La suerte de los unicornios, una alegoría de la cuarentena
Los otros días, hojeando una antología de leyendas del País de Jauja, me encontré con ésta, anónima, de mediados del siglo dieciseis.
Cuando empezaron a caer las primeras gotas del Diluvio Universal, ni los patos ni las focas lo notaron. Los zorros y los gatos, criaturas inteligentes, fueron a refugiarse bajo las grandes hojas de los bananeros, y Noé, precavido, se puso a construir el Arca según las precisas instrucciones de Génesis 6:14-16. Cuando empezó a llover en serio, los osos y los tigres juntaron a sus crías y se metieron en sus cuevas al abrigo del agua, hasta que empezaron a mojarse las patas.
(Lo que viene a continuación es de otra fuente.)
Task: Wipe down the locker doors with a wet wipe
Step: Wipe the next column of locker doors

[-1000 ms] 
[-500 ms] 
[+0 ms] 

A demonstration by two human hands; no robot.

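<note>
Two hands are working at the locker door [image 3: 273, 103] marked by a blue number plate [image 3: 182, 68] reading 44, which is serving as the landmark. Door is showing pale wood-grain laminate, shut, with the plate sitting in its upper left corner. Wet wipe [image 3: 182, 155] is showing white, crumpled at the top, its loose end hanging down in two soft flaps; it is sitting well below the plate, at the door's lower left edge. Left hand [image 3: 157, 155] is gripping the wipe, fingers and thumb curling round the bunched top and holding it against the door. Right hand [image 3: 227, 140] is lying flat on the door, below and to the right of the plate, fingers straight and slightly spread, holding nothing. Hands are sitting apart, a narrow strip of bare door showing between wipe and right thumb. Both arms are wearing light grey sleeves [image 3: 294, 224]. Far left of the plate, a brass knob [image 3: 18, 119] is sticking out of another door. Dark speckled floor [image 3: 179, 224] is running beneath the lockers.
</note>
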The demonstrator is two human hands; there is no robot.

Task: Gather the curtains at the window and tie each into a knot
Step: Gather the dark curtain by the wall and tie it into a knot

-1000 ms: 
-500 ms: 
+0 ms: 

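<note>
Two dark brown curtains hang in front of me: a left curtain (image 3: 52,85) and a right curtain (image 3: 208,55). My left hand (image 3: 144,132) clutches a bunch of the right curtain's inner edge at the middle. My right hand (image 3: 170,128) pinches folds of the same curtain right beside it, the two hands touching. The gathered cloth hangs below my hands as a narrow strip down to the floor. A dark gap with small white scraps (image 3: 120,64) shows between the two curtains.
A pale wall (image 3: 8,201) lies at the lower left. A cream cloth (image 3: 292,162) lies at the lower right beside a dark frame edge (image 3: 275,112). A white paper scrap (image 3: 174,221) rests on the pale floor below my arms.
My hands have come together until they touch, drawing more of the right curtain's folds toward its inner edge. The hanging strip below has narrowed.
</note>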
Los unicornios no parecieron inmutarse. "Somos especiales," dijeron. "A un unicornio nunca puede pasarle algo malo." Para entonces, el aguacero caía en espesas cortinas. "Escuchen, por favor," dijo Noé a los animales, tratando de hacerse oír con un megáfono a través del rugido de la lluvia. "Les he preparado cinturones salvavidas; por favor, pónganselos y no se los saquen hasta que esto pare." Los monos, siempre tan serviciales, se pusieron a repartir los salvavidas, midiendo la cintura de cada animal, desde el XXXS de la víbora hasta el XXXL del hipopótamo, cuidando de que cada animal tuviese el cinturón que más convenía a su talle.
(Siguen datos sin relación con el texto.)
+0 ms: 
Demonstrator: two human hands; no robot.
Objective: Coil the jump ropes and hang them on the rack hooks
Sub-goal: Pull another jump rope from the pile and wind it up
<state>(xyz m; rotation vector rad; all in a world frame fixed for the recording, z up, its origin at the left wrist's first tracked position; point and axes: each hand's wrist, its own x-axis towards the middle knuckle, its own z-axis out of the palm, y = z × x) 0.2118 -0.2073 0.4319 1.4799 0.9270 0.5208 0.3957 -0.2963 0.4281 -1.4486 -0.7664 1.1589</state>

Solo los unicornios respondieron con muecas de desprecio: "Ni muertos nos ponemos esos adefesios." Y sin ningún temor al anacronismo, citaron a Oscar Wilde: "En cuestiones de suprema importancia, es el estilo, no el contenido lo que vale."
Cuando el Arca estuvo lista, Noé llamó a los animales para que subieran y ocupasen sus cabinas. "A nosotros, nadie nos da órdenes," dijeron los unicornios. "Somos criaturas libres; invocamos la Declaración Universal de Derechos Humanos." Y algunos de los unicornios más avezados agregaron: "Esto del Diluvio es un invento de los seres humanos para esclavizarnos. Primero nos harán llevar salvavidas, después cadenas. ¡Abajo con el Imperialismo Burocrático!"
Para entonces, las aguas habían subido hasta la copa de los árboles más altos. Todos los animales, incluso los patos y las focas, estaban en el arca y miraban con miedo cómo las grandes olas se abatían sobre su querida selva. Los unicornios, aferrados a las últimas ramas que aún seguían visibles, se burlaban de ellos: "¡Cobardes! ¡Un poco de humedad y se vuelven al nido! ¡Crédulos! ¡Seguro que también creen en el Cuco y en Papá Noel!" Pero esa última burla no fue oída, porque una nueva ola, negra como la noche, cubrió hasta la última ramita del más alto de los árboles.
Cuando después de cuarenta días y cuarenta noches, las aguas amenguaron y el Arca caló en el Monte Ararat, entre los animales que descendieron para repoblar la tierra diezmada no había un solo unicornio.